Using powershell, I am trying to determine which perl scripts in a directory are not called from any other script. In my Select-String I am grouping the matches because there is some other logic I use to filter out results where the line is commented, and a bunch of other scenarios I want to exclude(for simplicity I excluded that from the code posted below). My main problem is in the "-notin" part.
I can get this to work if I remove the grouping from Select-string and only match the filename itself. So this works.
$searchlocation = "C:\Temp\"
$allresults = Select-String -Path "$searchlocation*.pl" -Pattern '\w+\.pl'
$allperlfiles = Get-Childitem -Path "$searchlocation*.pl"

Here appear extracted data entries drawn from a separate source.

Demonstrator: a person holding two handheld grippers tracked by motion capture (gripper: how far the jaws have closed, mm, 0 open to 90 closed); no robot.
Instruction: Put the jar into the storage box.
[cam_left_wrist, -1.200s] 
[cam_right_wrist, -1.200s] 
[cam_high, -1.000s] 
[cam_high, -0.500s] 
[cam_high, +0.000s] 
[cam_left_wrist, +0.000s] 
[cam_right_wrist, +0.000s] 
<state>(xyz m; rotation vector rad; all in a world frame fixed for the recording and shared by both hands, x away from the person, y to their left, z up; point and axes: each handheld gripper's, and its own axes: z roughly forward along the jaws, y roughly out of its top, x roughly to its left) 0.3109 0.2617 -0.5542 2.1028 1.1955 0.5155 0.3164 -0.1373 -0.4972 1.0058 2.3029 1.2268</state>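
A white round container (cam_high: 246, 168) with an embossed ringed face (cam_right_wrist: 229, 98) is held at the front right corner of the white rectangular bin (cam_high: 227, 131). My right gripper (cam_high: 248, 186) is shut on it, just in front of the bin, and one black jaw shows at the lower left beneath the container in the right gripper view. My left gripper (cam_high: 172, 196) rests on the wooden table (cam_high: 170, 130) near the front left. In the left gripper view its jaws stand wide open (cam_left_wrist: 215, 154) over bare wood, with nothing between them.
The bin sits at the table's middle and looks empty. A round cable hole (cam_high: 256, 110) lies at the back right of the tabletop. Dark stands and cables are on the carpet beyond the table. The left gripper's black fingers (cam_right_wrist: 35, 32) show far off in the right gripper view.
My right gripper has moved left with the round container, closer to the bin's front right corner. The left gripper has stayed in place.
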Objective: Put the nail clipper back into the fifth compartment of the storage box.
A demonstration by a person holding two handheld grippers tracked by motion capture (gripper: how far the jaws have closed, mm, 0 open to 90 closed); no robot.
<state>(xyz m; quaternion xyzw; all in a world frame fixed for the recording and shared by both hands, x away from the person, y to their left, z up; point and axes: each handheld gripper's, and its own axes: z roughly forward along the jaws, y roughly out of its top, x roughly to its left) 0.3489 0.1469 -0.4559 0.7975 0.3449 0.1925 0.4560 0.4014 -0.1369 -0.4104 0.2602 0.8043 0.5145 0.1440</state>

$allperlfiles | foreach-object -process{
$_ | where {$_.name -notin $allresults.matches.value} | Select -expandproperty name | Write-Host
}
However I cannot get the following to work. The only difference between this and above is the value for the "-Pattern" and the value after "-notin". I'm not sure how to use "notin" along with matching groups.
$searchlocation = "C:\Temp\"
$allresults = Select-String -Path "$searchlocation*.pl" -Pattern '(.*?)(\w+\.pl)'
$allperlfiles = Get-Childitem -Path "$searchlocation*.pl"
$allperlfiles | foreach-object -process{
$_ | where {$_.name -notin $allresults.matches.groups[2].value} | Select -expandproperty name | Write-Host}
At a high level the code should search all perl scripts in a directory for any lines that execute any other perl script. With that I now have $allresults which basically gives me a list of all perl scripts called from other files. To get the inverse of that(files that are NOT called from any other file) I get a list of all perl scripts in the directory, cycle through those and list out the ones that DONT show up in $allresults.
When you select a grouping you need to do so using a Select statement, or iteratively in a loop, otherwise you are only going to select the value from the Nth match.
IE if your $Allresults object contains
File.pl, File 2.pl, File 3.pl
Then $allresults.Matches.Groups[2].value Only Returns File2.pl
Instead, you need to select those values!
$allresults | select #{N="Match";E={ $($_.Matches.Groups[2].value) } }
Which will return:
Match
-----
File1.pl
File2.pl
File3.pl
In your specific example, each match has three sub-items, the results will be completely sequential, so what you would term "match 1, group 1" is groups[0] while "match 2, group 1" is groups[3]
This means the matches you care about (those with grouping 2) are in the array values contained in the set {2,5,8,11,...,etc.} or can be described as (N*3-1) Where N is the number of the match. So For Match 1 = (1*3)-1 = [2]; while For Match 13 = (13*3)-1 = [38]
You can iterate through them using a loop to check:
for($i=0; $i -le ($allresults.Matches.groups.count-1); $i++){
"Group[$i] = ""$($allresults.Matches.Groups[$i].value)"""
}
I noticed that you took the time to avoid loops in collecting your data, but then accidentally seem to have fallen prey to using one in matching your data.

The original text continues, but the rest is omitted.